### Problem
Would you print the listing that follows exactly, but without its pictures?
───── Data segment
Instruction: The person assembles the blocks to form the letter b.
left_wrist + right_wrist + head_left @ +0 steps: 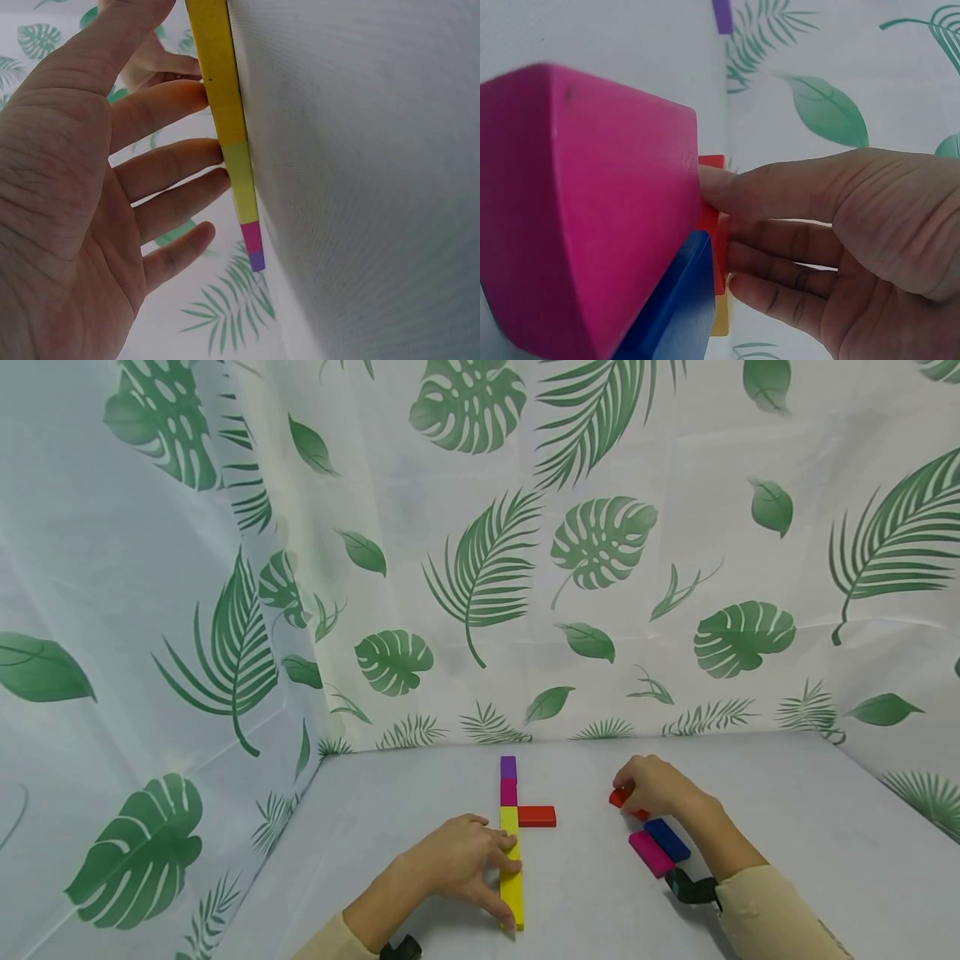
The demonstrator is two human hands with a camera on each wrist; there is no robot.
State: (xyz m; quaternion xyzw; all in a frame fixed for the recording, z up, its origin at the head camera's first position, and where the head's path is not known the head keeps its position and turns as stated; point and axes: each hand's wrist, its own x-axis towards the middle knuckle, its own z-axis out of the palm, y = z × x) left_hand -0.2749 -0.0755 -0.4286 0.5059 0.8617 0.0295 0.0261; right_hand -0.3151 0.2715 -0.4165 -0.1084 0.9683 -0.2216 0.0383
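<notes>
A straight row of blocks runs away from me in the head view: yellow blocks (511, 893) nearest, then a magenta block (508, 792), then a purple block (508, 767) at the far end. A red block (537, 816) juts out to the right from the row. Fingertips of my left hand (461, 864) touch the yellow part, its thumb by the near end; the fingers look mostly straight in the left wrist view. Farther right, my right hand (656, 787) pinches another red block (718, 251) between thumb and fingers, partly hiding it.
Close to the right wrist lie a pink block (651, 854) and a blue block (667, 840), side by side. Below the held red block, a yellow-orange piece (720, 316) shows in the right wrist view. A leaf-patterned curtain (480, 693) stands behind the white table (405, 793).
</notes>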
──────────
### Output
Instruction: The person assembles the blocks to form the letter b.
left_wrist + right_wrist + head_left @ +0 steps: 
The demonstrator is two human hands with a camera on each wrist; there is no robot.
State: (xyz m; quaternion xyzw; all in a frame fixed for the recording, z up, its origin at the head camera's first position, and where the head's path is not known the head keeps its position and turns as stated; point and axes: each hand's wrist, its own x-axis towards the middle knuckle, its own z-axis out of the palm, y = z × x) left_hand -0.2749 -0.0755 -0.4286 0.5059 0.8617 0.0295 0.0261; right_hand -0.3151 0.2715 -0.4165 -0.1084 0.9683 -0.2216 0.0383
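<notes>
A straight row of blocks runs away from me in the head view: yellow blocks (511, 893) nearest, then a magenta block (508, 792), then a purple block (508, 767) at the far end. A red block (537, 816) juts out to the right from the row. Fingertips of my left hand (461, 864) touch the yellow part, its thumb by the near end; the fingers look mostly straight in the left wrist view. Farther right, my right hand (656, 787) pinches another red block (718, 251) between thumb and fingers, partly hiding it.
Close to the right wrist lie a pink block (651, 854) and a blue block (667, 840), side by side. Below the held red block, a yellow-orange piece (720, 316) shows in the right wrist view. A leaf-patterned curtain (480, 693) stands behind the white table (405, 793).
</notes>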

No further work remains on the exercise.